The GBP/USD pair scales higher for the second straight day on Wednesday and climbs to its highest level since mid-January during the early part of the European session. The British Pound remains supported by the stronger wage growth data released on Tuesday, which is expected to keep inflation elevated. The UK Office for National Statistics, meanwhile, reported earlier today that consumer price inflation fell to a three-month low level of 10.5% in December. This, however, is still running at levels last seen in the early 1980s and should maintain pressure on the Bank of England to continue raising interest rates. Apart from this, the emergence of fresh selling around the US Dollar provides an additional boost to the major.
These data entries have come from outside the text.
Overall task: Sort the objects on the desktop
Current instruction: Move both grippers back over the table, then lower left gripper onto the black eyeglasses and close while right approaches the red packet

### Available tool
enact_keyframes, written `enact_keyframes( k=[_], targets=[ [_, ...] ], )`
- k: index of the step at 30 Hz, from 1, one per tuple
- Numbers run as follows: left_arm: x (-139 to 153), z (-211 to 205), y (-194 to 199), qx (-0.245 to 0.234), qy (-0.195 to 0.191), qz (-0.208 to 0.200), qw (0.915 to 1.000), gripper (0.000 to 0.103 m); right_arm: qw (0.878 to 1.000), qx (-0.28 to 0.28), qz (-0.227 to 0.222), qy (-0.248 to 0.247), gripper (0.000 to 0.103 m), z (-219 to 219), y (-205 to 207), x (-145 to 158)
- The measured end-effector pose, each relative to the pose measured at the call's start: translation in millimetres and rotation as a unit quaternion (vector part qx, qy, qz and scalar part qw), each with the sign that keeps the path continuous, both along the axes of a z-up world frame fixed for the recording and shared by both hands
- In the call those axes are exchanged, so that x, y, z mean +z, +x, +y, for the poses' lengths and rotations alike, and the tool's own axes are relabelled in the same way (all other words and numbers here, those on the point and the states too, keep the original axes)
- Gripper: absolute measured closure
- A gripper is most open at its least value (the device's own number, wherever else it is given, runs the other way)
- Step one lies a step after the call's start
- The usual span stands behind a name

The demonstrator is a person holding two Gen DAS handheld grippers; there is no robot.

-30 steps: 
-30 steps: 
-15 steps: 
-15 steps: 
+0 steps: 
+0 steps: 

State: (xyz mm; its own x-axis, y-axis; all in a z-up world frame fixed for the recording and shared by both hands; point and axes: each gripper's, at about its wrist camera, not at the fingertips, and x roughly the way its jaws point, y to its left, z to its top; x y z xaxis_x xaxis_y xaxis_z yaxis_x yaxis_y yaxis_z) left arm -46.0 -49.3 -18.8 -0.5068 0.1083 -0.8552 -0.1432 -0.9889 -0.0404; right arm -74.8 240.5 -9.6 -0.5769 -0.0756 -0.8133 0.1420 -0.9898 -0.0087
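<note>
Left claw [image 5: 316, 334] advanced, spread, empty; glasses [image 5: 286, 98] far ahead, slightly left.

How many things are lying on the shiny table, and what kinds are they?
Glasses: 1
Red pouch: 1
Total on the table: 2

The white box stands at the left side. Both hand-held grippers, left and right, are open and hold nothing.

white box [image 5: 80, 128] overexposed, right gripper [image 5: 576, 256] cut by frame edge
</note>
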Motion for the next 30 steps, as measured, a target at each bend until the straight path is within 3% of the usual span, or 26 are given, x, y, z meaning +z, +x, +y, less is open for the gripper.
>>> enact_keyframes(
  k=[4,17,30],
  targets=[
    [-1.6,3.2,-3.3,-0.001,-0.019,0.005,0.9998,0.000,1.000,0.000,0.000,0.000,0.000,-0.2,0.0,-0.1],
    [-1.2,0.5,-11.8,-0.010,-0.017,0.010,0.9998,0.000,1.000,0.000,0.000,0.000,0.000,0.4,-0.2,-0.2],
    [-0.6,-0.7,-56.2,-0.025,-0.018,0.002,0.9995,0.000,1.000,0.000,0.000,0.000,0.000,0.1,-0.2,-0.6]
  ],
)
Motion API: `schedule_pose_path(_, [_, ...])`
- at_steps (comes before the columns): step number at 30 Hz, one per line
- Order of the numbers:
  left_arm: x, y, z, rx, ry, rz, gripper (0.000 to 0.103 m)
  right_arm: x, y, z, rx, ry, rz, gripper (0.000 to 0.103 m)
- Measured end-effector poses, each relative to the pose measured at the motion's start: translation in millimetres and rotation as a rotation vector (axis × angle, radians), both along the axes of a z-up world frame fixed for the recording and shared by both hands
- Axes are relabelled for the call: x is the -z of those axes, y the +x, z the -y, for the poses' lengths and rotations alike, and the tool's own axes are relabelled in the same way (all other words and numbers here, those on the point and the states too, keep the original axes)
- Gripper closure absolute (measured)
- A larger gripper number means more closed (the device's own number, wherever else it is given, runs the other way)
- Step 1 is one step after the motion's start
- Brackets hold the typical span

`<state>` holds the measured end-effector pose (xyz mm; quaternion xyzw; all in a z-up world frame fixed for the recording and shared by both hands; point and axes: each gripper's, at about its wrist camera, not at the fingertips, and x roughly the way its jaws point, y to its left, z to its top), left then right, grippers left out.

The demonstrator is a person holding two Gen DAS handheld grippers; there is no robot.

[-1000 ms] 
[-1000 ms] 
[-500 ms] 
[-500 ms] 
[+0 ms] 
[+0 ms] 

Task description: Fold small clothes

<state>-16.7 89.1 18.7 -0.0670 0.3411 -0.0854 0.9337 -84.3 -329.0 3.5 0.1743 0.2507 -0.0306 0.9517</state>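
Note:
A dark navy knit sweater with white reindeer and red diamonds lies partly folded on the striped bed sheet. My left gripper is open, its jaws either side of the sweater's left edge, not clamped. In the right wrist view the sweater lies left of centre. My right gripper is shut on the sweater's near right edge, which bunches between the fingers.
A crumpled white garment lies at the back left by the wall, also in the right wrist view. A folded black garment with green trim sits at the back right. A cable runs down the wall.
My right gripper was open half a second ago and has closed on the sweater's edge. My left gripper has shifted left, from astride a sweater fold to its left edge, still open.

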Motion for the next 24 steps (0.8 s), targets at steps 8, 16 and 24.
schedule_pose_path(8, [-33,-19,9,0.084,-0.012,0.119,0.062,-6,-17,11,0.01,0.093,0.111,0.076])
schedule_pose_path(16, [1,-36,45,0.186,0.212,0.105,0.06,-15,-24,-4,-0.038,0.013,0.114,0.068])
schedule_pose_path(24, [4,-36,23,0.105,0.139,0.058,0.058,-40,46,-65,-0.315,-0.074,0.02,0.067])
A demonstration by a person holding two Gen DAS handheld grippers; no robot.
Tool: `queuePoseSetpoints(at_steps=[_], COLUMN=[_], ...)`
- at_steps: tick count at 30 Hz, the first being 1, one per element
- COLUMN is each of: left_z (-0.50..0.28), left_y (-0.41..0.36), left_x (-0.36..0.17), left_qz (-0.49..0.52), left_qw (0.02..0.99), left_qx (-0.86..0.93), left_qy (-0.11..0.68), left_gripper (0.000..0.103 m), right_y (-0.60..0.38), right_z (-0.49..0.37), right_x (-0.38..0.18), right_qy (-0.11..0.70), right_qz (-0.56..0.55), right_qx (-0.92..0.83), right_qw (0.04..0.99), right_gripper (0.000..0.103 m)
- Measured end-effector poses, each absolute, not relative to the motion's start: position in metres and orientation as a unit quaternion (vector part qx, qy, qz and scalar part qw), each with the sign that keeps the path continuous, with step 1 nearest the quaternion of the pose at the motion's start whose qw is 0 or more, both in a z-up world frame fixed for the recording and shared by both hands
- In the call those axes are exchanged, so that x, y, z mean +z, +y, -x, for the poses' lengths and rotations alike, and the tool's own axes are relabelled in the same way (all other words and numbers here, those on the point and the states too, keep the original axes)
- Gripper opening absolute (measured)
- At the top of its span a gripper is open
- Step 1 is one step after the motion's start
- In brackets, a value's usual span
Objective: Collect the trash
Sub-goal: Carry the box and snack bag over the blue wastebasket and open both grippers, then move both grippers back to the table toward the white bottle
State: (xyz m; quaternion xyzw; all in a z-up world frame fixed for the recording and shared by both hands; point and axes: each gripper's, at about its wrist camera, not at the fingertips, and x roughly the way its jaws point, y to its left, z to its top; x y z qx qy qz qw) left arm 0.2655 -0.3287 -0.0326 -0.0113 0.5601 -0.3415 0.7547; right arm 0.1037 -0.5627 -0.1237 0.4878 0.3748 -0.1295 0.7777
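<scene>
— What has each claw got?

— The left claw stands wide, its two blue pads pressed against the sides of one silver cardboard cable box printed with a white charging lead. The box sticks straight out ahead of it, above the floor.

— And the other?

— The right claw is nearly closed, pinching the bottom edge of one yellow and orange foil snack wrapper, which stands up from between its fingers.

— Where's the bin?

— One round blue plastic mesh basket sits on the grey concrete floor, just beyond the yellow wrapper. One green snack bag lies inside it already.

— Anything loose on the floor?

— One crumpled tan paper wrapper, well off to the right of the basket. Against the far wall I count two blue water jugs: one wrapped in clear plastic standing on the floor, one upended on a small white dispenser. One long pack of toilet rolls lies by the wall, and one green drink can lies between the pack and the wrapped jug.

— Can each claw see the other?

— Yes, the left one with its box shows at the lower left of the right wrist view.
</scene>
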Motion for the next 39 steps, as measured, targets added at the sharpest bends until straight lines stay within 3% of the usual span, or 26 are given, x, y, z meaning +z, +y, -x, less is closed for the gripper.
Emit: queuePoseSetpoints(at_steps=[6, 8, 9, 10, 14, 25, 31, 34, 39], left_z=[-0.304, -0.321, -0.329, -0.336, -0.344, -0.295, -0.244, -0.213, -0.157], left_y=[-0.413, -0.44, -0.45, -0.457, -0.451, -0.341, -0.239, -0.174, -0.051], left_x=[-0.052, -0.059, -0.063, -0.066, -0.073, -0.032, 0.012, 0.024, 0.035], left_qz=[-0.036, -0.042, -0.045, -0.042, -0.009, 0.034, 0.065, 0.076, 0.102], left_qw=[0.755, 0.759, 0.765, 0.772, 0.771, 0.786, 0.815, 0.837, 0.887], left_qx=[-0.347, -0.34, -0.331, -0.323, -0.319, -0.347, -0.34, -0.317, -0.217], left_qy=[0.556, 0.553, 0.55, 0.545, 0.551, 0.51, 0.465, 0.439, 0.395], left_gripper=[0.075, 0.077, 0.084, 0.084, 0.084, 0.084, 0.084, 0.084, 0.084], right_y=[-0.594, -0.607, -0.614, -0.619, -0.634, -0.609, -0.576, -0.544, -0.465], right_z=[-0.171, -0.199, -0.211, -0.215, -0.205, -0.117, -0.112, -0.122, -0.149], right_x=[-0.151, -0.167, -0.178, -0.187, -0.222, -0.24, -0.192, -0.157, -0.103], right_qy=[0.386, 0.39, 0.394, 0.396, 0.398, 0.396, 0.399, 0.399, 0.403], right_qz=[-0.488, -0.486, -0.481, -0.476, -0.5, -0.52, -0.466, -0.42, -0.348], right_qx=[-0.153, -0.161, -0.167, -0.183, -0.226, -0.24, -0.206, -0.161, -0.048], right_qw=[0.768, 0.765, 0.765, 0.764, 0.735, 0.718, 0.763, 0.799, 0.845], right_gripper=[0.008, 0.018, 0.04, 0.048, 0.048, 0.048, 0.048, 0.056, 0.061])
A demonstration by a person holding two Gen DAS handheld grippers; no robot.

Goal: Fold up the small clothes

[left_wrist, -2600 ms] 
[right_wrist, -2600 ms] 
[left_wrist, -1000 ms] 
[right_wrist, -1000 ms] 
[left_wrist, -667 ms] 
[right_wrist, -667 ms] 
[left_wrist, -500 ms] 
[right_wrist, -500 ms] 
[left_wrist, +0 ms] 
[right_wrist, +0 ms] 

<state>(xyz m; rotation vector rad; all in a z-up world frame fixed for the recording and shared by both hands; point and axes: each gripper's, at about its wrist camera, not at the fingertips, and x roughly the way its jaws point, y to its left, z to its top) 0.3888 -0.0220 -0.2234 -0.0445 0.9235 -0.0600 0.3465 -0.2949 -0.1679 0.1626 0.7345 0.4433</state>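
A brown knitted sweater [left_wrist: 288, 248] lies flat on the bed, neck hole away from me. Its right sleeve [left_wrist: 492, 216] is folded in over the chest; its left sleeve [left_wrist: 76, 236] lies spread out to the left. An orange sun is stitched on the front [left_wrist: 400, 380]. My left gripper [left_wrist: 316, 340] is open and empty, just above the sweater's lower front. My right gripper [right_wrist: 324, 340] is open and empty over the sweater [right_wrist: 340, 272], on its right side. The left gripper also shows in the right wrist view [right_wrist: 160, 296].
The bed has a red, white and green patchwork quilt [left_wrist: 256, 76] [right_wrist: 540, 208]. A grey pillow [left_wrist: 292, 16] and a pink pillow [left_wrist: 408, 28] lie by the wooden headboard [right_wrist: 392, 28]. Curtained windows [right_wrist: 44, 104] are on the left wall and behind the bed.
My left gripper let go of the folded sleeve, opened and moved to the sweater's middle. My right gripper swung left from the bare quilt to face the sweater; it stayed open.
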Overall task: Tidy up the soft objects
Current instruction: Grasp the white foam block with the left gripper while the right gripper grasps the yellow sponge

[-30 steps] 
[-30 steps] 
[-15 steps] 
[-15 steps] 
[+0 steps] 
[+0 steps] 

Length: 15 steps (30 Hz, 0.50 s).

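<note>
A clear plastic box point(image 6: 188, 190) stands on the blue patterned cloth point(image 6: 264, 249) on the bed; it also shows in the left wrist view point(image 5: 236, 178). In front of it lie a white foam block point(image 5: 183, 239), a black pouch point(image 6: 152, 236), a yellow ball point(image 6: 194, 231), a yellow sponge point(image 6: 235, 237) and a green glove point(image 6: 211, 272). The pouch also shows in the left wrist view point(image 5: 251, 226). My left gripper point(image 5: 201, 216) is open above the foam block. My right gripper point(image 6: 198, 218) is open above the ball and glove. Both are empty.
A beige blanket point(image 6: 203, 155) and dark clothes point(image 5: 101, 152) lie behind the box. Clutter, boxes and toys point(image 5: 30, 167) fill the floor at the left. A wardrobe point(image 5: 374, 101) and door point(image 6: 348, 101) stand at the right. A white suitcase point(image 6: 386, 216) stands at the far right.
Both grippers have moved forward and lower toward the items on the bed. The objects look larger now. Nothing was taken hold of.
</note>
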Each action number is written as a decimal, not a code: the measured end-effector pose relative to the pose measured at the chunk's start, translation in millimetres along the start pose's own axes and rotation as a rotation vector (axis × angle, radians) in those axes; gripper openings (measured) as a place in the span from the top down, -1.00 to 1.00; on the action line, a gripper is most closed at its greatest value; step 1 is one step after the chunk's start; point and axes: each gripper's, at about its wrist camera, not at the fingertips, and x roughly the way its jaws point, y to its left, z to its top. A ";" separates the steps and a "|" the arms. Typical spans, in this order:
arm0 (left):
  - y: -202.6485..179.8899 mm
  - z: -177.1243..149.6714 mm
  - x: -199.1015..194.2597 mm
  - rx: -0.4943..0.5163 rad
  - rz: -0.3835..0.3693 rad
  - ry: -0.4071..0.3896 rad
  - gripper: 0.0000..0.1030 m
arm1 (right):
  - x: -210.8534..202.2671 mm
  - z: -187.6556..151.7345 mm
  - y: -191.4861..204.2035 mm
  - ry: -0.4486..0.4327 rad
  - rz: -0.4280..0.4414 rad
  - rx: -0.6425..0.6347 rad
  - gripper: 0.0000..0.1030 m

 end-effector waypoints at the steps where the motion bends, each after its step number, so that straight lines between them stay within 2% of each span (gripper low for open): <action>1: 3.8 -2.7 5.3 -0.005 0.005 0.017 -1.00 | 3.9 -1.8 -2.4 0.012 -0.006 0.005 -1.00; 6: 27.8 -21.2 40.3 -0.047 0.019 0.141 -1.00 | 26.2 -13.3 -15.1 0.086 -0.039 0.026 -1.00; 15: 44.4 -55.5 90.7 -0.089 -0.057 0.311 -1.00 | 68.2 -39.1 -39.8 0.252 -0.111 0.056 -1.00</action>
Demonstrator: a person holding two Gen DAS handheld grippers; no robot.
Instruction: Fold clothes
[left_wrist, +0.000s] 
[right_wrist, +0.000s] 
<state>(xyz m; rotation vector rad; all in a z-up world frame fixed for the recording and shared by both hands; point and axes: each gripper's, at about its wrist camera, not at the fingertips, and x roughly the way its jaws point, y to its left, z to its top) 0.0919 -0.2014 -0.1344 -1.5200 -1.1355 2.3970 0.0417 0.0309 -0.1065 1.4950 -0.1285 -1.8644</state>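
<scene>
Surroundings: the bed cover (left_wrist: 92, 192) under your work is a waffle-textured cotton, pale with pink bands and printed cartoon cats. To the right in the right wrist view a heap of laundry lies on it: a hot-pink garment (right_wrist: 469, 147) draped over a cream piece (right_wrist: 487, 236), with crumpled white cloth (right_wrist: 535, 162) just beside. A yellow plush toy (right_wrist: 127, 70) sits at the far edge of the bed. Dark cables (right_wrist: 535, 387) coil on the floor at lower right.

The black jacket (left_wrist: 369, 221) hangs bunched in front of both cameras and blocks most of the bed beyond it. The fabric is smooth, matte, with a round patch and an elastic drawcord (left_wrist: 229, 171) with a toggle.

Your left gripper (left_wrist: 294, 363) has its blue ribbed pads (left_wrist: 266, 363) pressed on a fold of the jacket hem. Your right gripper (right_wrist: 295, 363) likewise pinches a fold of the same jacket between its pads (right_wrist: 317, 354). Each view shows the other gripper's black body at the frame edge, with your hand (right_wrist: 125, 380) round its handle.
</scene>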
The intraday USD rally - led by the Bank of Japan-inspired sell-off in the Japanese Yen - fades rather quickly amid firming expectations for a less aggressive policy tightening by the Fed. Investors seem convinced that the US central bank will soften its hawkish stance amid signs of easing inflationary pressures. Moreover, the current market pricing indicates a greater chance of a smaller 25 bps lift-off in February. This leads to a fresh leg down in the US Treasury bond yields and continues to weigh on the buck. Apart from this, a mildly positive tone around the equity markets also seems to undermine the safe-haven greenback and supports prospects for an extension of a two-week-old appreciating move for the GBP/USD pair.
Traders now look forward to the US economic docket, highlighting the release of the Producer Price Index (PPI) and monthly Retail Sales figures later during the early North American session. The data, along with the US bond yields and the broader risk sentiment, might influence the USD price dynamics and provide a fresh impetus to the GBP/USD pair. Nevertheless, the fundamental backdrop favours bulls and suggests that the path of least resistance for spot prices is to the upside. Hence, any immediate market reaction to the upbeat US macro data is more likely to remain limited and might do little to hinder the pair's ongoing positive move.
From a technical perspective, the overnight break through the 1.2250 supply zone and a subsequent move beyond the 1.2300 mark add credence to the positive outlook. Furthermore, oscillators on the daily chart have just started gaining positive traction and support prospects for a further near-term appreciating move. Hence, some follow-through strength towards reclaiming the 1.2400 mark, en route to the December 2022 swing high near the 1.2445 area, looks like a distinct possibility. The momentum could get extended further and allow the GBP/USD pair to reclaim the 1.2500 psychological mark for the first time since June.
On the flip side, any meaningful slide below the 1.2300 mark now seems to attract fresh buyers and remain limited near the 1.2250 resistance breakpoint. A convincing break below the latter might prompt some technical selling and drag the GBP/USD pair further towards the 1.2200 mark. This is followed by support near the 1.2170-1.2165 area, below which the fall could get extended towards the 1.2100 mark.